Barbados’ main opposition Democratic Labour Party (DLP) is pushing for ironclad protections to prevent the National Insurance and Social Security Service (NISSS) from being exploited as a slush fund for general government expenditure, warning that the newly launched Cost of Living Cash Credit programme puts working Barbadians’ collective retirement savings in jeopardy without formal, enforceable reimbursement guarantees. While the party has publicly welcomed the targeted relief aimed at struggling households, DLP Chairman Senator Ryan Walters—who also serves as the opposition’s Shadow Minister for Finance and Economic Affairs—outlined the party’s deep reservations in an official statement released Thursday. Walters argued that the ruling government’s choice to draw on the national insurance scheme to administer a major social policy creates unnecessary risk for the decades of pooled contributions held on behalf of Barbadian workers.
The Cost of Living Cash Credit programme was crafted as a targeted policy response to skyrocketing living costs, designed to deliver direct financial support to roughly 60,000 Barbadian citizens, with priority given to retired pensioners and low-income vulnerable households. Eligible recipients receive a one-time monthly stipend of 100 Barbadian dollars over 12 months, intended to offset the pressure of ongoing global inflation that has driven up prices for domestic goods and basic services across the island. Administration of the programme was assigned to NISSS specifically to cut through red tape: government planners argued that leveraging the agency’s existing infrastructure would eliminate the delays that typically plague new government welfare programmes, ensuring funds reach qualifying households quickly.
In his statement, Walters acknowledged that the announcement of the relief programme has brought much-needed relief to many households grappling with cost pressures. “The Democratic Labour Party acknowledges as necessary and timely any effort to cushion the most at-risk in our society,” he noted. But despite backing the core goal of supporting vulnerable communities, Walters raised urgent alarms over the complete lack of transparency around how and when the NISSS will be repaid for the stipend disbursements. He pointed to a clear precedent of questionable fiscal practice from the ruling administration, referencing last year’s Solidarity Allowance programme—another welfare initiative that also drew on NISSS funds, for which the public still has not received a full public accounting confirming the fund was fully repaid by the central government.
“This raises a fundamental question: is government fully reimbursing the NIS for these payments?” Walters asked. He emphasized that the national insurance fund is not a general piggybank for government spending: “The NIS is not a general revenue account. It is the collective savings of Barbadian workers, intended to secure pensions and benefits for generations.”

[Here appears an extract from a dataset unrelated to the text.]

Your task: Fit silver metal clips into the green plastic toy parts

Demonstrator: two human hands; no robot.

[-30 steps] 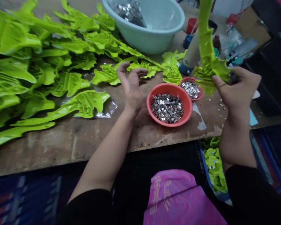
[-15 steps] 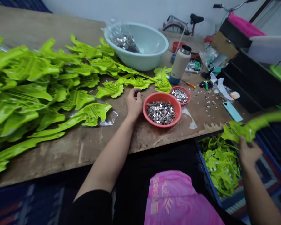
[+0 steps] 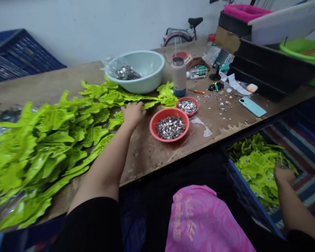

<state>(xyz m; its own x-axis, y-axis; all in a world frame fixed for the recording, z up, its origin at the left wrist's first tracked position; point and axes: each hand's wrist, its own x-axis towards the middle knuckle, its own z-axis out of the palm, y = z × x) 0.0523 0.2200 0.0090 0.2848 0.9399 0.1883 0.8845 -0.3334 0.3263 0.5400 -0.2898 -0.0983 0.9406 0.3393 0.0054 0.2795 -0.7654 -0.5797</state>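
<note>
Hands well apart: left hand [image 3: 132,113] at eleven o'clock on lime-green plastic leaves [image 3: 55,140], right hand [image 3: 283,174] at four o'clock, down in a blue crate [image 3: 252,199].

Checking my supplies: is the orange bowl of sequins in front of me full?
Not full: the orange bowl holds silver sequins across its floor, with bare wall showing above them.

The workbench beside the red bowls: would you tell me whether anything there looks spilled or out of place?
Yes: small silver pieces lie scattered across the bare wood of the workbench, to the right of the smaller red bowl. They look spilled, since the others sit heaped inside the bowls.
</note>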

The DLP’s concerns are amplified by the already fragile financial position of the NISSS, which has endured a string of major economic shocks over the past 10 years. These include the 2018 national debt restructuring exercise that imposed significant losses on public funds, followed by the widespread economic disruption caused by the COVID-19 pandemic, which hit NISSS contribution levels and strained payout capacity. Walters also drew public attention to the unexplained delay of the NISSS’s mandatory actuarial review, a routine assessment that was scheduled for completion by 2025. This independent review is the primary tool used to evaluate whether the fund has sufficient assets to meet its long-term pension and benefit obligations to current and future retirees.

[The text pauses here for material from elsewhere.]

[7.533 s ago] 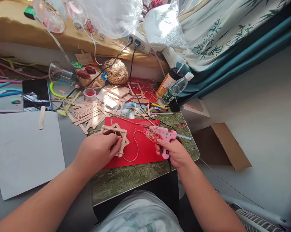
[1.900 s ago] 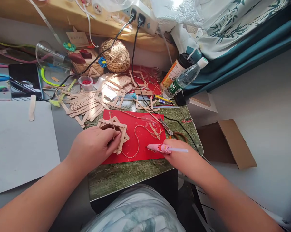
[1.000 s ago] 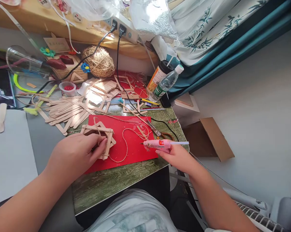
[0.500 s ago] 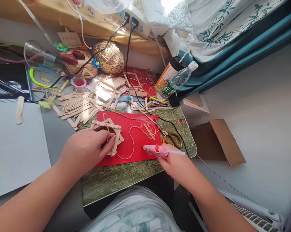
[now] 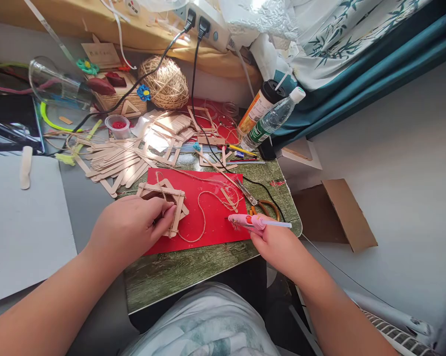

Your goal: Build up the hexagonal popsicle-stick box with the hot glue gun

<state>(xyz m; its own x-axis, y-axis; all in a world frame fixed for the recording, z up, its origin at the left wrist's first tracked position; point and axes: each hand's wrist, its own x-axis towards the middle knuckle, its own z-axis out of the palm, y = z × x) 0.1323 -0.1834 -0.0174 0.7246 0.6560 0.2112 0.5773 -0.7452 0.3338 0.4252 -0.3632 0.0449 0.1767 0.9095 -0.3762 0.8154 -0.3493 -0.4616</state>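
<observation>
My left hand (image 5: 132,226) is closed on a frame of popsicle sticks (image 5: 167,194) wound with twine, pressing it onto a red sheet (image 5: 211,212). A loose loop of twine (image 5: 204,217) trails from the frame across the sheet. My right hand (image 5: 278,242) grips a pink glue gun (image 5: 250,222) at the sheet's right edge, its nozzle pointing left and a glue stick jutting out to the right. Orange-handled scissors (image 5: 262,203) lie just behind the gun.
A pile of popsicle sticks (image 5: 115,160) lies behind the sheet, with a twine ball (image 5: 165,84), a small red-filled cup (image 5: 119,126), a water bottle (image 5: 270,121) and an orange bottle (image 5: 260,105) further back. White paper (image 5: 22,222) lies left. A cardboard piece (image 5: 348,212) sits right of the green table (image 5: 193,267).
The glue gun has risen slightly and shifted right, close to the scissors. My left hand stays on the stick frame.
</observation>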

“This report is not a routine document; it is one of the most critical financial health checks for the Scheme,” Walters explained. “In the absence of this report, Barbadians are effectively being asked to trust that the system remains stable, without being given the evidence to support that confidence.”

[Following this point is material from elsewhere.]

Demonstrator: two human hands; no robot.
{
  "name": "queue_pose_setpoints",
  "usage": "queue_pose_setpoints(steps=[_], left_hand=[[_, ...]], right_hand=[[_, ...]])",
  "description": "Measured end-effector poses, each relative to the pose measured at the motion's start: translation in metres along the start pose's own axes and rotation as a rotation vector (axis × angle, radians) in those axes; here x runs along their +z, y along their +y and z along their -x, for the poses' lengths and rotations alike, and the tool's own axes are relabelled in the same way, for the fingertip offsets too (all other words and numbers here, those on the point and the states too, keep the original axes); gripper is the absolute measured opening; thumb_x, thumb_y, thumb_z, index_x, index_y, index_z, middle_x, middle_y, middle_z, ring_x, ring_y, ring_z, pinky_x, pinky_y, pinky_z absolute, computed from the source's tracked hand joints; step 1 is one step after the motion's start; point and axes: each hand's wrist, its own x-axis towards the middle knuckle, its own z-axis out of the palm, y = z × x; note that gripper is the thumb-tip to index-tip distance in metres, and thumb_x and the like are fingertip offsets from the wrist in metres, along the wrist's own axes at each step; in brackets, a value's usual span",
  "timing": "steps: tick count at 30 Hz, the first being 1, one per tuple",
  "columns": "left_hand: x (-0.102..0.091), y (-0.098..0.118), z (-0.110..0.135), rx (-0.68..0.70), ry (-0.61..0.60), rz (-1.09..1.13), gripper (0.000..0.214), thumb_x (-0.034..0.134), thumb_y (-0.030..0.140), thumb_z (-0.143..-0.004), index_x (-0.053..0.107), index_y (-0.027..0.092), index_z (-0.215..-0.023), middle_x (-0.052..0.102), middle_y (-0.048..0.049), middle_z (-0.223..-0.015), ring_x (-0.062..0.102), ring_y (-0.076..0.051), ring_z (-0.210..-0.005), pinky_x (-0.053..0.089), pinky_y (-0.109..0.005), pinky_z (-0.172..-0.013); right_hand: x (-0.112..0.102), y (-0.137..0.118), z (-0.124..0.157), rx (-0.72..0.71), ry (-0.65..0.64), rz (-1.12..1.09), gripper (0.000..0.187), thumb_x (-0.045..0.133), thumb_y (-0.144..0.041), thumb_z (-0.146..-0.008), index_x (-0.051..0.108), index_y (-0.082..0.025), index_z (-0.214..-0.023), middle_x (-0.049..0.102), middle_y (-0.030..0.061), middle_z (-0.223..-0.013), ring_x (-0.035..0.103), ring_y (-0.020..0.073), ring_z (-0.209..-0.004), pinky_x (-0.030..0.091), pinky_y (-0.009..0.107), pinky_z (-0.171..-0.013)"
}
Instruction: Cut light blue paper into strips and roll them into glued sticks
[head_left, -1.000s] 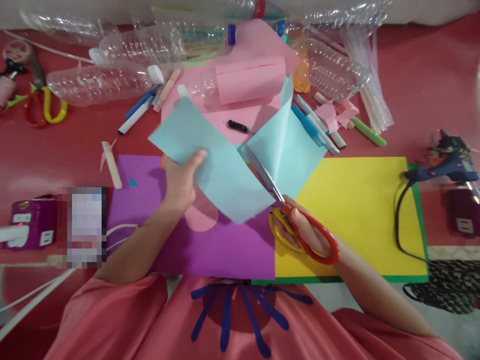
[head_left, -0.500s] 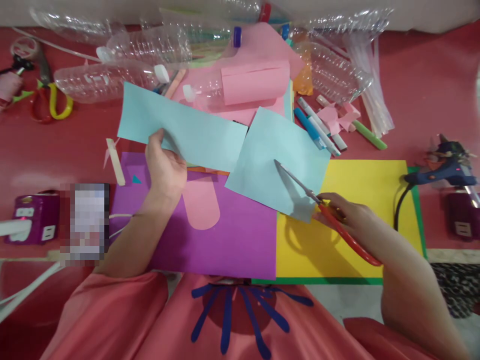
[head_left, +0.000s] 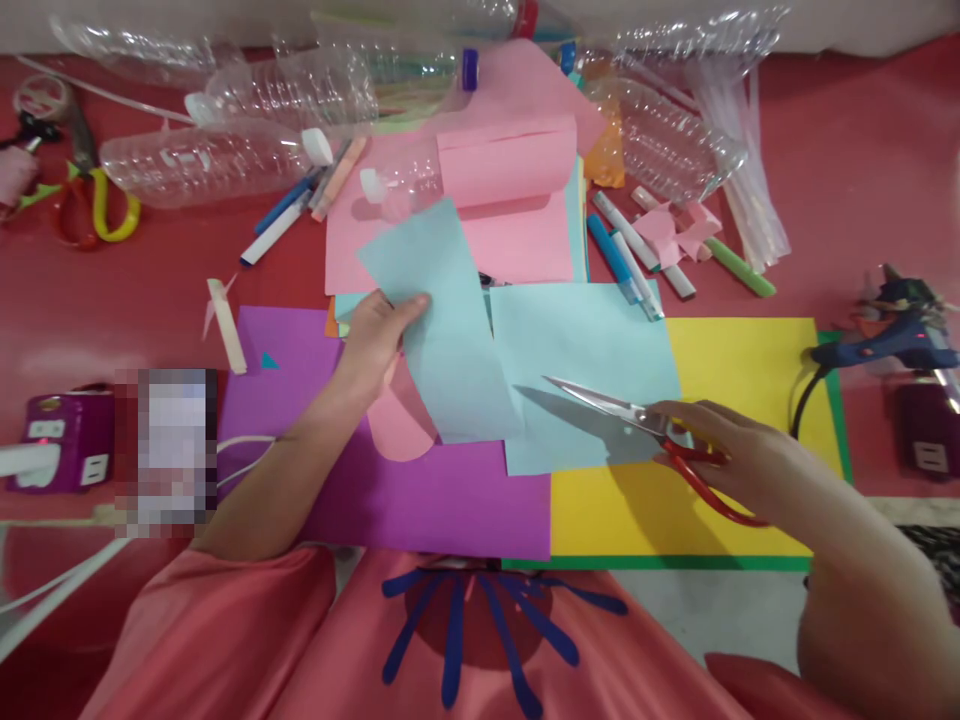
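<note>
My left hand (head_left: 379,335) pinches a light blue paper strip (head_left: 442,320) at its left edge, held over the purple sheet (head_left: 420,500). A second light blue piece (head_left: 585,350) lies flat to its right, across the purple and yellow sheets. My right hand (head_left: 739,455) grips red-handled scissors (head_left: 637,420) with the blades nearly closed, their tips pointing left over that flat piece. A pink rounded cutout (head_left: 397,425) lies partly under the held strip.
Clear plastic bottles (head_left: 217,155), markers (head_left: 626,255), pink paper sheets (head_left: 517,200) and a pink paper roll crowd the back. Another pair of scissors (head_left: 94,200) lies far left. A glue gun (head_left: 892,335) and cord sit right of the yellow sheet (head_left: 742,380). A purple power strip (head_left: 56,445) is at left.
The cut is finished and the blue paper is in two pieces. My left hand swung its strip back to the centre. The other piece settled flat, and my right hand drew the scissors to the right.
</note>
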Motion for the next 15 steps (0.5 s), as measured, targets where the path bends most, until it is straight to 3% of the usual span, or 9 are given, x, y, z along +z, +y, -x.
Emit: queue_pose_setpoints(steps=[3,6,10,15], left_hand=[[0.002,-0.003,0.007,0.008,-0.042,-0.156,0.029,0.080,0.040,-0.065,0.064,0.018,-0.074,0.064,0.0003,-0.067,0.060,-0.015,-0.065,0.047,-0.028,-0.061],[0.002,-0.003,0.011,0.039,-0.090,-0.248,0.030,0.078,0.043,-0.068,0.061,0.018,-0.068,0.058,0.0021,-0.063,0.052,-0.011,-0.059,0.040,-0.026,-0.056],[0.004,-0.003,0.013,0.071,-0.142,-0.279,0.028,0.076,0.042,-0.070,0.060,0.019,-0.068,0.055,0.0026,-0.063,0.048,-0.010,-0.058,0.037,-0.026,-0.054],[0.006,-0.003,0.014,0.081,-0.180,-0.286,0.030,0.075,0.043,-0.071,0.059,0.019,-0.069,0.050,0.0035,-0.061,0.043,-0.009,-0.055,0.033,-0.025,-0.052]], right_hand=[[0.001,-0.003,-0.018,-0.099,0.042,0.109,0.044,0.051,-0.018,-0.078,0.065,-0.032,-0.117,0.072,0.0077,-0.109,0.072,0.0233,-0.083,0.057,0.032,-0.064],[-0.004,0.001,-0.030,-0.074,0.071,0.189,0.044,0.051,-0.019,-0.077,0.066,-0.032,-0.116,0.071,0.0077,-0.107,0.071,0.0247,-0.087,0.056,0.032,-0.062],[-0.010,0.012,-0.039,-0.036,0.100,0.182,0.042,0.049,-0.021,-0.080,0.065,-0.031,-0.117,0.069,0.0093,-0.116,0.070,0.0265,-0.098,0.057,0.036,-0.074],[-0.007,0.025,-0.040,-0.146,0.193,0.187,0.042,0.049,-0.027,-0.087,0.061,-0.024,-0.127,0.069,0.0132,-0.116,0.068,0.0298,-0.103,0.058,0.042,-0.081]])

The DLP is now calling on the ruling government to implement a formal, publicly disclosed mechanism for all fund transfers between the national treasury and the NISSS. Walters insisted that the goal of supporting vulnerable communities should never come at the cost of undermining the long-term integrity of the national insurance fund, repeating the party’s demand for “airtight safeguards” that ensure the fiscal burden of social welfare programmes remains squarely with the government, rather than being shifted to workers’ collective savings. “It requires transparency, timely reporting, and firm guarantees that the burden of social support is carried by government, where it belongs, and not quietly shifted onto the shoulders of workers,” he concluded.